▸ Exercise goal:
Return the lines below exactly, from the first one through the line that has "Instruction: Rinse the". Leave out everything after it.

════════════════

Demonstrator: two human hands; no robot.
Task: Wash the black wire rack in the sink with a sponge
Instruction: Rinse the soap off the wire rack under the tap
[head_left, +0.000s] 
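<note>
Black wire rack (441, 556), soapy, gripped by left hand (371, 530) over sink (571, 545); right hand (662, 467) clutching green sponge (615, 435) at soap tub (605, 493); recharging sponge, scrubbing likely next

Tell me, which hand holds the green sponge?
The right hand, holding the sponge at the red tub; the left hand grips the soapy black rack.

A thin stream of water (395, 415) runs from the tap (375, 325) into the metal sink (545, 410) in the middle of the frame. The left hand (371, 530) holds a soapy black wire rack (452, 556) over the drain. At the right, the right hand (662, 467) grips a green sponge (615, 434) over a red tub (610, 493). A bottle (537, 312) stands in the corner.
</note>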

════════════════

▸ Result of this exercise:
Demonstrator: two human hands; no robot.
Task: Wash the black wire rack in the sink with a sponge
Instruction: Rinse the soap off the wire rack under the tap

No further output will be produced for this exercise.